KABUL: Kabul on Thursday rejected reports that it has secretly recognized the disputed Durand Line as the official border with Pakistan to persuade Islamabad to bring the Afghan Taliban to the negotiating table. The reports, citing Afghan analysts, emerged amid a series of visits by Pakistani and Afghan authorities aimed at restoring bilateral ties, and the killing of Pakistani Taliban leader Mullah Fazalullah in a US drone strike in Afghanistan.
The reports coincided with Afghan President Ashraf Ghani’s announcement of a truce over the Eid period with the Afghan Taliban, which declared a three-day cease-fire but has resumed its attacks since Sunday night, killing dozens of troops.
An Afghan government delegation led by National Security Advisor Hanif Atmar visited Pakistan on Wednesday to discuss what Afghan officials said was implementation of security and peace plans reached months ago between the two countries.

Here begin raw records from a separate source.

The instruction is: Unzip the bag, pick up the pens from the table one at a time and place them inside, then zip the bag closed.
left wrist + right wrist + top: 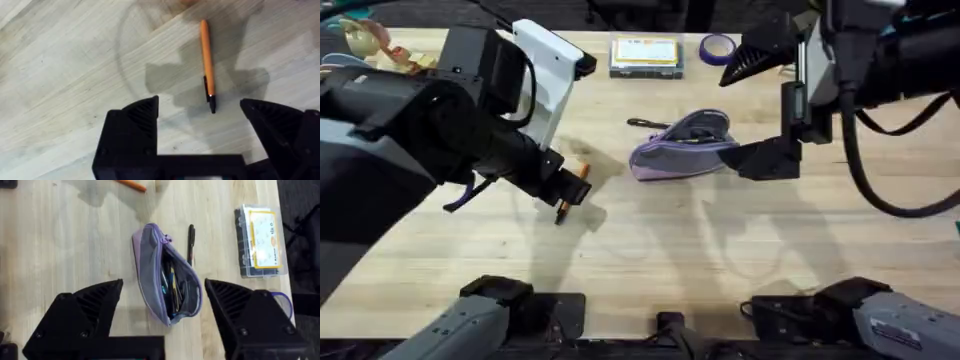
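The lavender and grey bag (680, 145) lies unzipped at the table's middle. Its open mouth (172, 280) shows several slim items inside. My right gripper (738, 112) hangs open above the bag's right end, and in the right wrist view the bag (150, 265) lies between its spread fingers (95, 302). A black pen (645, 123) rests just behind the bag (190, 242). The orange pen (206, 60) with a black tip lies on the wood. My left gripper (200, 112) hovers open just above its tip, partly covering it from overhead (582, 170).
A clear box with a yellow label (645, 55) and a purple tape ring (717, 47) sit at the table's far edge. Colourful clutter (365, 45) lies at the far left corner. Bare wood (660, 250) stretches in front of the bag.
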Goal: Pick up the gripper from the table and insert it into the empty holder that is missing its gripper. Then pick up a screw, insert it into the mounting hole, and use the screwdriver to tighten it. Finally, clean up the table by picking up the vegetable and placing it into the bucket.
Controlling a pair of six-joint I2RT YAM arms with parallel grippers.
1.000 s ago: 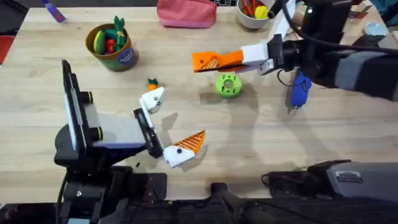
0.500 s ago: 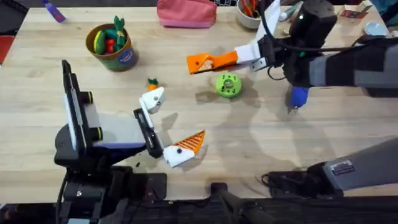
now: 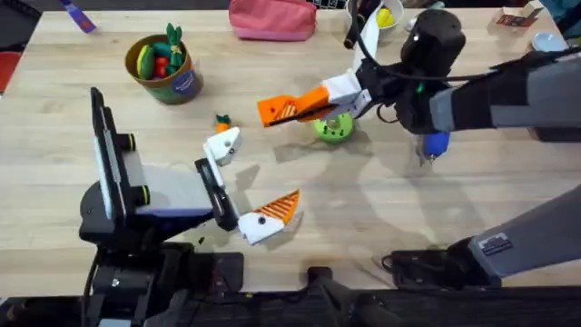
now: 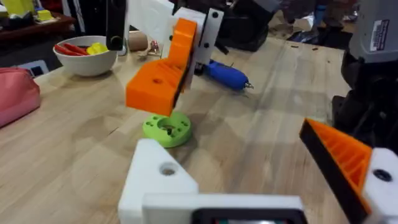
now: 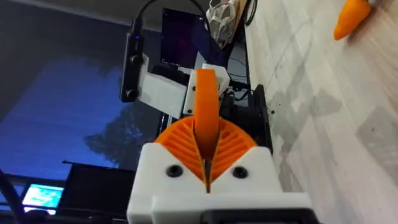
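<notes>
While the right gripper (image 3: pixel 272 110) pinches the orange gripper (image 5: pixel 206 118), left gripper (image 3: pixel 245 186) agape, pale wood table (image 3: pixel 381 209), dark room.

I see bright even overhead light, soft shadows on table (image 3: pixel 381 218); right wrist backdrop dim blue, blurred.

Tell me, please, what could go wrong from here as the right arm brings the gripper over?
The gripper is pinched edge-on between the right gripper's pads, so it could twist or slip. The empty holder sits close beside the carrot, which could get knocked. The arm crosses over the green disc.
</notes>
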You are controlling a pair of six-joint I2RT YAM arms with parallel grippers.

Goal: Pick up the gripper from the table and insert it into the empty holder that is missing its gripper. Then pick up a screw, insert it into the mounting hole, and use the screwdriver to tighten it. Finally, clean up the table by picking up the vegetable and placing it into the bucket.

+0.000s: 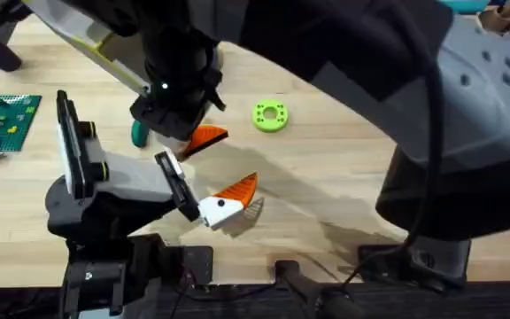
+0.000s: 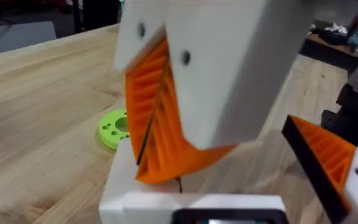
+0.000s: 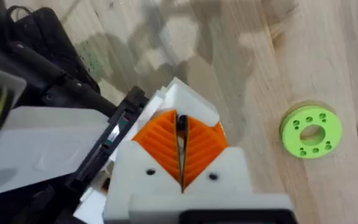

The visit led to reports that Atmar had struck a deal with Pakistan to abandon Afghanistan’s historical claim over the Durand Line in return for Islamabad’s help in persuading the Taliban to begin talks with Kabul, and a vow to not derail parliamentary elections slated for October and the presidential vote next year.
“Baseless reports about the supposed Durand Line are changing hands on social media,” Atmar wrote, adding that no such discussions have taken place with any Pakistani official. 
The Durand Line is an issue that belongs to all Afghans, and no government “has the right” to talk about it, he said.
The Durand Line Agreement was signed between British India and Afghanistan in 1893. Since its creation in 1947, Pakistan has maintained that the treaty is binding and forms the border between it and Afghanistan.
But no Afghan government has recognized the line as the official border, and the issue has been a historical source of dispute between the two countries.